Access Control defines whether a single User or a user in a Group (legacy) or Team has the permission to view, change, or delete an entity such as an Asset, Collection, Storage, or Metadata View. These user and group permissions are compiled on an entity in an Access Control List (ACL).
Owners can always change who has access, and if a user has the correct roles or Access Control, they can also change the Access Control for other Users, Groups (legacy) or Teams.
Access control is defined using the Access Control Lists for entities such as Assets, Metadata Views, Storage, Transcoders, Export Locations, and Collections. It is usually changed where you manage those entities, such as the Admin page for Storage, Transcoders, Export Locations, or the Asset/Collection page for the Assets/Collections.
Access Control Lists can also be grouped together into ACL Templates, which can then be used to provide a set of permissions to incoming Assets from a storage, or entities that a User in a Group (legacy) or Team creates.
Roles
These are the roles that are needed:
- Owner
Administration of Access Control.
ACL Templates
ACL Templates work together with Access Control Lists so that Access can be easily defined and applied to Assets and other entities being created by users in a user group or Assets and Collections that are created from files coming in from Storages such as Cloud Storage or the iconik Storage Gateway.

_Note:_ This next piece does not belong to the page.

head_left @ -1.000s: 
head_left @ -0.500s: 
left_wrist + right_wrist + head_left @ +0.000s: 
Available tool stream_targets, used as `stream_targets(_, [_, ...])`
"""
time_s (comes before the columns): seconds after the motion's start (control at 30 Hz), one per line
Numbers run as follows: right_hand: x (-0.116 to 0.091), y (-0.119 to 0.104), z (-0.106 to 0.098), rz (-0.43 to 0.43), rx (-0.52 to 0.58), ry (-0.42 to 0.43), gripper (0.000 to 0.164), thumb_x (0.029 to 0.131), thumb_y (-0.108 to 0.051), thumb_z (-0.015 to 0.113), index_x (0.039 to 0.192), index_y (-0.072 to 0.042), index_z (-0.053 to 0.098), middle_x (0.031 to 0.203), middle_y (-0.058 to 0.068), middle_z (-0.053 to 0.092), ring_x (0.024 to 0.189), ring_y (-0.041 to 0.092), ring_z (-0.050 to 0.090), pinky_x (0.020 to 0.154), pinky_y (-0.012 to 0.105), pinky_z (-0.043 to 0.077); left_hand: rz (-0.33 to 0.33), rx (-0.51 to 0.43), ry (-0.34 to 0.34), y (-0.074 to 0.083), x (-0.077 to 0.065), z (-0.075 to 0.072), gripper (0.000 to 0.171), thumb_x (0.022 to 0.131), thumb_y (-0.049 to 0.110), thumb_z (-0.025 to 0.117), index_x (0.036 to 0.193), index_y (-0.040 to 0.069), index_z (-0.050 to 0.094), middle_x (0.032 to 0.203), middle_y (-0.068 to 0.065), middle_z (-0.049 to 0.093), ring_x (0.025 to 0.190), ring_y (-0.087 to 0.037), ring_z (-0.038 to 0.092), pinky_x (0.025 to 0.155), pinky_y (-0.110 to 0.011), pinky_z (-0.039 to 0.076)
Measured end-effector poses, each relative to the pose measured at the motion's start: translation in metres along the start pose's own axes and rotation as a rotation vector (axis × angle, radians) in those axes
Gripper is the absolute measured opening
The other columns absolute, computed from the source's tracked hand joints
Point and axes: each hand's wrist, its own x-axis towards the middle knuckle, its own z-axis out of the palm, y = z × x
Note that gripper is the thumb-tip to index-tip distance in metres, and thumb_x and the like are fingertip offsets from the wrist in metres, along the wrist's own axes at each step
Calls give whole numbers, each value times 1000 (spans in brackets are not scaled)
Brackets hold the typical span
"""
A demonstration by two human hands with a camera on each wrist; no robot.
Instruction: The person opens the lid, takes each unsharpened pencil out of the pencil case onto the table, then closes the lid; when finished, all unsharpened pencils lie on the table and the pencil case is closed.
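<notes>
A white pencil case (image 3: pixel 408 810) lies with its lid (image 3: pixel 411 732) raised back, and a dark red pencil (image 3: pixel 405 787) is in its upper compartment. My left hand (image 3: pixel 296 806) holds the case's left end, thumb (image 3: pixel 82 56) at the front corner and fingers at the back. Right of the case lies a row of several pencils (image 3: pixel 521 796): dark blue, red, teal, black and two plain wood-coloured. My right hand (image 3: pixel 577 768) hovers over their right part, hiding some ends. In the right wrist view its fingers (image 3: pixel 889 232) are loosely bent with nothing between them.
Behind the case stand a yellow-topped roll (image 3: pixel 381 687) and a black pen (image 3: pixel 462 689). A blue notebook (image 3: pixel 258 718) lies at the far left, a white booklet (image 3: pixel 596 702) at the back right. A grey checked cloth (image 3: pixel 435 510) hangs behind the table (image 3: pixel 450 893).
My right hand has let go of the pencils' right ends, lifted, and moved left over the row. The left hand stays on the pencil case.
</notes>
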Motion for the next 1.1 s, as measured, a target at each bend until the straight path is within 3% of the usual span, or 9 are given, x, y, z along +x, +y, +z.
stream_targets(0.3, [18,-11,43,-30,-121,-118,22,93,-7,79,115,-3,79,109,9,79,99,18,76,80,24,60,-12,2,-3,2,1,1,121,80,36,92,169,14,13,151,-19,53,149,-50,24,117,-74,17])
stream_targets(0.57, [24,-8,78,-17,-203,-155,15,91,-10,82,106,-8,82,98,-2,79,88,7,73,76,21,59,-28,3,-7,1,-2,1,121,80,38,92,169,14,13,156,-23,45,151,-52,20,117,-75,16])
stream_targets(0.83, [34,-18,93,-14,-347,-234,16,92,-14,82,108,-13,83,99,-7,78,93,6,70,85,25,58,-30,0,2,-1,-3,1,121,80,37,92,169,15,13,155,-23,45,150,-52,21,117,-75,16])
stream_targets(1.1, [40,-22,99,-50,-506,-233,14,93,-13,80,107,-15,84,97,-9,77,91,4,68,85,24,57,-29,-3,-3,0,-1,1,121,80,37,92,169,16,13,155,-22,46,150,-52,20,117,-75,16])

The Permission Template is used when an Asset or Collection is created. Retroactively editing or removing a Permission Template doesn’t change the Permission or ACL of any Asset, Collection, or other entity that had its ACLs set by the Template.
Inherited Access Control.
Up to 1,000 collections in your system can have access control lists that are automatically applied to content added to that collection. We call these Inherited ACLs - because the Assets or Sub-Collections inherit the ACLs from the “parent” collection.
The Assets or Sub-Collections can also have their own ACLs to define further access and who is allowed to view them.
Iconik’s Access Control Lists always define who has access and what level of access and never remove access, so this design should be taken into consideration when building up a collection tree of access to collections and sub-collections. You should start with the minimal amount of access needed on the parent collections to perform the needed work—you can always add more permissions further down the tree.
Negative ACLs
Iconik doesn’t implement negative ACLs - ACLs that disallow access, as this design can quickly become hard to manage with thousands of collections and millions of assets, particularly when serving up search results to users and having to take into account which assets and collections a particular user is allowed to view.